**EXERCISE INSTRUCTIONS:** Tell how many lines of the data include the word "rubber". Nothing but the number belongs in the answer.

**DATASET SECTION:**
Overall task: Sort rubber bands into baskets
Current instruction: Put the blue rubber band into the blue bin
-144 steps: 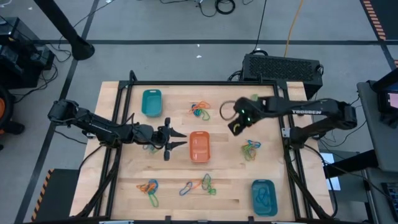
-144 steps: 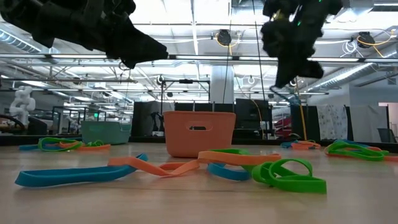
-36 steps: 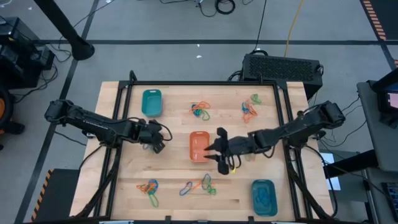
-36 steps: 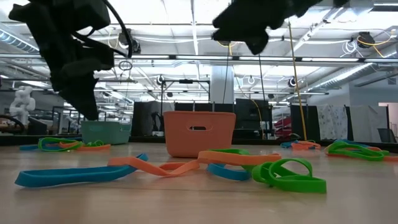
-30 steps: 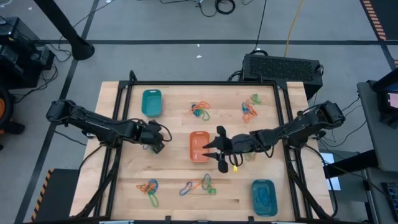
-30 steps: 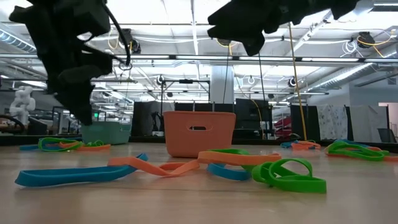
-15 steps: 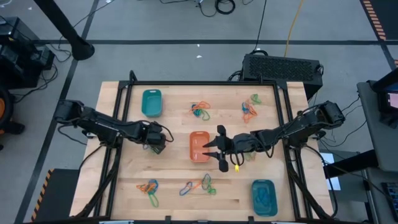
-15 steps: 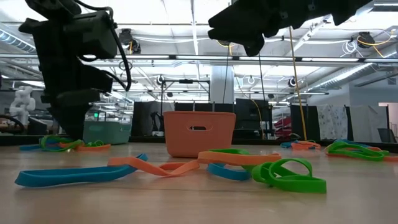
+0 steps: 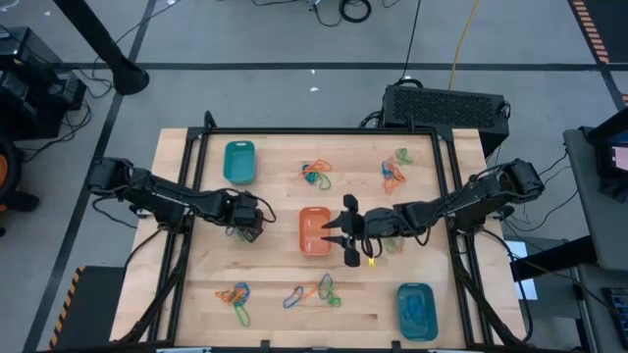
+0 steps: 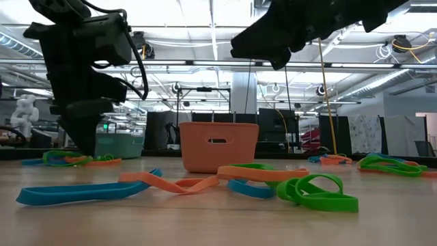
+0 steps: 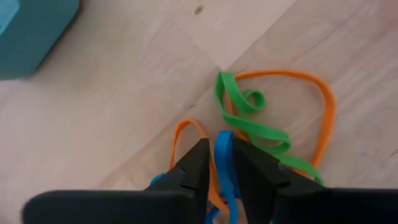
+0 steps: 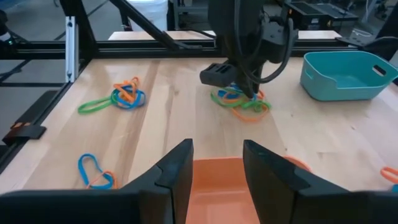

**YOUR RESPONSE:** 2